BUTLER/BERNSTEIN STUDIO ORCHESTRA PROJECT
In October of 2018, the Butler University Studio Orchestra, under the direction of Richard Auldon Clark, premiered three of my arrangements of Bernstein pieces; Big Stuff, Some Other Time, and Meditation #3, from Mass. The studio orchestra performance was a part of the university’s Leonard Bernstein Celebration, honoring the 100th anniversary of the birth of the great conductor, composer and performer. Also, the Butler Jazz Ensemble played a varied program, and I played and conducted. Special thanks to Dr. Matt Pivec, Director of Jazz Studies at Butler, and the administration and faculty for making the visit and concert a special opportunity for great music making.
Zachary Woolfe wrote in the New York Times, Nov. 3, 2014, “Perhaps more than any other Bernstein work, the jam-packed Mass, commissioned for the 1971 inauguration of the Kennedy Center for the Performing Arts in Washington, and rarely performed these day, encapsulates its composer: his ambitions, his charm, his quaint liberal pieties, his desire to bridge classical and popular cultural, his craftsmanship, his grandiosity. It’s alternately stirring and embarrassing, a work so teeming that it needs to be approached with utter clarity if it’s not to seem simply messy.”
In 2016 Woolfe wrote “Indeed, he enlisted Stephen Schwartz, the creator of Godspell, to collaborate with him on a text that crowds the traditional Catholic liturgy with hippie-ear nostrums. (“I believe in God,” goes one passage that does resonate in our equally self-absorbed times, “but does God believe in me?”) Bernstein, writing about the piece in 1971, explains, “At the climax of Communion, all ceremony breaks down and the Mass is shattered. It then remains for each individual on the stage to find a new seed of faith within himself through painful meditation, enabling each individual to pass on the embrace of peace (Pax) to his neighbor. This chain of embrace grows and spreads through the entire stage, ultimately into the audience and hopefully into the world outside”.
Personally, I was not interested in tackling the spiritual dimensions of the larger work in this arrangement.
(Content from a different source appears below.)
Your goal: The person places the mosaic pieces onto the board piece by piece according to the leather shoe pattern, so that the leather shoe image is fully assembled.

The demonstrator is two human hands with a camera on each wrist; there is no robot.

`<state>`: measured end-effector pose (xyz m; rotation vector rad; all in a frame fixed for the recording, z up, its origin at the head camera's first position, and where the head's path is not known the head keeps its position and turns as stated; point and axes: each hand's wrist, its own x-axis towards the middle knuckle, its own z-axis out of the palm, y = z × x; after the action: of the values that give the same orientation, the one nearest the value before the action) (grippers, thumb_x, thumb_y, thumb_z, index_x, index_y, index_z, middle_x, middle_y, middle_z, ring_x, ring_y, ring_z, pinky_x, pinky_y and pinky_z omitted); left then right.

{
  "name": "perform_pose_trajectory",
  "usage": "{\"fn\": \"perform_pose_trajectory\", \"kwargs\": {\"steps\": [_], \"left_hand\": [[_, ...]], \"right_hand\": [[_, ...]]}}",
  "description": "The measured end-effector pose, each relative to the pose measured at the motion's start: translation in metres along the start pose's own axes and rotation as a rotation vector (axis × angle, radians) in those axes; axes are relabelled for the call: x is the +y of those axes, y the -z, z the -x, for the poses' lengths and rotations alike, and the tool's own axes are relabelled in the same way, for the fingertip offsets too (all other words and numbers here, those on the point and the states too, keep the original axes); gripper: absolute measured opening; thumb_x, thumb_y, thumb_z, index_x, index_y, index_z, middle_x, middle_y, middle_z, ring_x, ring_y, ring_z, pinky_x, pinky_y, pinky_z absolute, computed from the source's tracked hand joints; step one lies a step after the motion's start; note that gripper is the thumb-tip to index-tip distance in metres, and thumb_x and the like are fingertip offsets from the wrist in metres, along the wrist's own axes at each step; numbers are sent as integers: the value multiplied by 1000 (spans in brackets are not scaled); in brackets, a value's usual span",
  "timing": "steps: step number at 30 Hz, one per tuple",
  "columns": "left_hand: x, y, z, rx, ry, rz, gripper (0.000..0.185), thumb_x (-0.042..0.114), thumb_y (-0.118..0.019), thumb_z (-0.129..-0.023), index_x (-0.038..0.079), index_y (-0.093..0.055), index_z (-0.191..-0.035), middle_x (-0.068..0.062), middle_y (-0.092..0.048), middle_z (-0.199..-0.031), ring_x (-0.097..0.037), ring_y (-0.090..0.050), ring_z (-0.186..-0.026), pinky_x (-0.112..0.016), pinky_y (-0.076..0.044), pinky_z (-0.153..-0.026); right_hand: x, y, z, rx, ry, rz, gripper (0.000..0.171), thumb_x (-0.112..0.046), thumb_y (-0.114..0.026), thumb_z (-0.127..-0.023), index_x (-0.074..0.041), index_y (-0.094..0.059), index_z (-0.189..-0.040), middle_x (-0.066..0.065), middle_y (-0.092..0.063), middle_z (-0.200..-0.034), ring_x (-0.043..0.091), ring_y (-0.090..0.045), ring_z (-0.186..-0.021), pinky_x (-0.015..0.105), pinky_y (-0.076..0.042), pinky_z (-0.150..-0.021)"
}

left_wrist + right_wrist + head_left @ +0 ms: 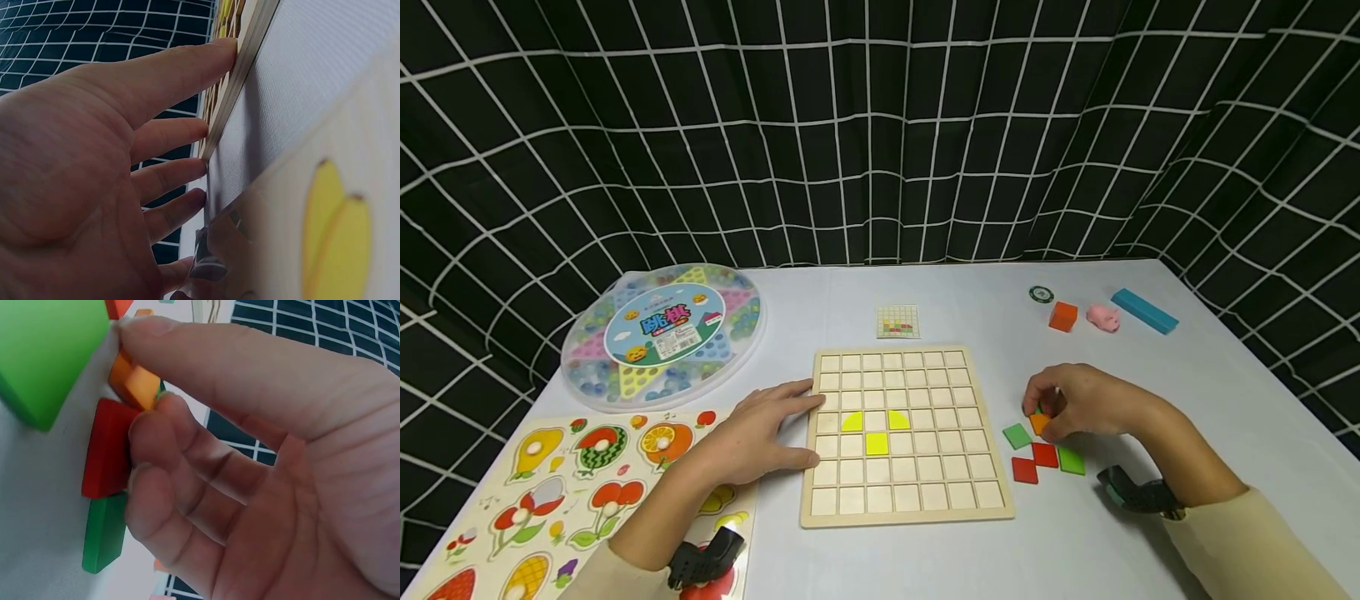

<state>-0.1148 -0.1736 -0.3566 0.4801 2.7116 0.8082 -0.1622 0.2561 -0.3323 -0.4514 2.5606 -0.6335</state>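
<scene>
Orange, the small tile (1039,422) sits on the desk (1150,533) among loose red and green tiles, pinched between thumb and curled fingers (156,425) of the right hand (1078,404). The wooden grid board (904,504) lies to its left; the left hand (760,433), fingers spread straight, presses the board's left edge.

In front of us on the white tabletop (970,300) lies the square wooden grid board (906,436), with three yellow flat pieces (875,433) set in cells left of its centre. Behind it sits a small printed pattern card (898,322). To the left we have the round clear-lidded marble game box (664,333) and, nearer us, the wooden fruit puzzle board (580,492). Our left hand (760,433) rests against the board's left edge. Right of the board lie loose green and red flat tiles (1043,456), where our right hand (1075,404) pinches a small orange tile (1039,422).
</scene>
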Motion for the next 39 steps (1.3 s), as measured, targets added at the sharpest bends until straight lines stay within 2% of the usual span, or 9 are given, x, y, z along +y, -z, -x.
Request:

For me, as a jazz arranger, I was interested most in tunes that could be used as vehicles for improvising. One obvious choice was the Simple Song, but I settled on another part of the Mass, Meditation #3, which was performed by the great cellist Mstislav Rostropovich. It features a wild middle eastern dance which is perfect to feature Butler University students Kent Hickey, trumpet, Isaac Beumont, bass, and Ben Urschel, drums.
Enjoy, the recording below.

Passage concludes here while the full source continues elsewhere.